3 opportunities for a recovery in trade. If these macro-economic lights go back to green, Euler Hermes identifies 3 economic opportunities capable of stimulating Greek trade:

  1.  Increased logistical capacities. An increase in Greece’s logistical capacities should drive the country’s import/export activity, reckons the trade credit insurance company. The flagship undertaking in this respect is the privatisation of the port of Piraeus, sold to Chinese giant Cosco. In addition, investment projects with a value of some €350 million are planned over the next five years. This should open up new import/exports prospects for Greece, in particular with Asia. Greece could then contend with Mediterranean competition and capitalise on its advantageous geographic position. The Piraeus port is also stepping up its cruise activity, in particular with American cruise company Carnival which has chosen this port as a stopover for its Mediterranean cruises.
    2.    The return of Iran. Iran’s return to world trade should stimulate demand for Greek exporters, according to Euler Hermes (see our article Iran: 3 growth sectors for European SMEs). The partial lifting of international sanctions on Iran should have a significant impact on trade between these two countries. Iranian imports are expected to increase by 20% in 2016, and by a further 13% in 2017. Greek exporters would thus see new prospects open up in Iran in the automotive, food, metals, machines and equipment industries. In fact, before the international sanctions on Iran, Greek refineries already accounted for a large share of Iranian crude oil purchases (equivalent to 26% of all Greece’s crude oil imports).

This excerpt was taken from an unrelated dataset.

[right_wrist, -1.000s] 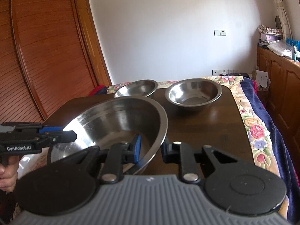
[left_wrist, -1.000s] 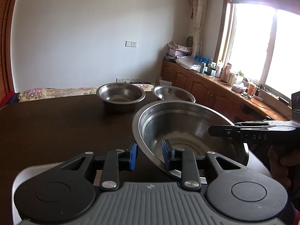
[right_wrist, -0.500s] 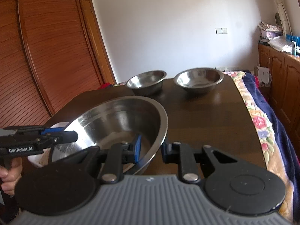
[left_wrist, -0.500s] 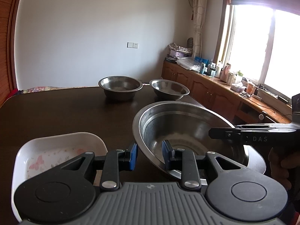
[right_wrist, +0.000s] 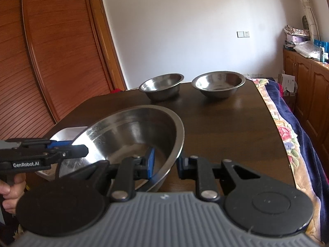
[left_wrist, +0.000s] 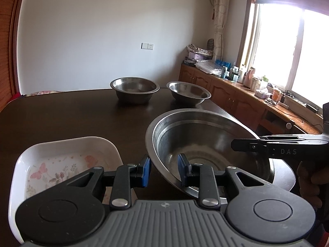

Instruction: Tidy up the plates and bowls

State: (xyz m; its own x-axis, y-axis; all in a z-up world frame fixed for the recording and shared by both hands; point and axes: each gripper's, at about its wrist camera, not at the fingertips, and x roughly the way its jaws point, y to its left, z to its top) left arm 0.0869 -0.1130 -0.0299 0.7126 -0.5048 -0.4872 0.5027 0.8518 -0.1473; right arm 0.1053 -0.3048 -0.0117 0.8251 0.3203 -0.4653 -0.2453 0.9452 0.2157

    3.    Tourism. Representing 8% of the country’s GDP in 2015 with more than 26 million visitors, tourism still represents one of Greece’s key assets in terms of economic growth. While it can count on traditional tourists from Northern Europe (France, Germany, Netherlands, United Kingdom) and other EU member countries (such as Italy), Greece is also an increasingly popular destination for newcomers (Bulgaria, Poland, Romania).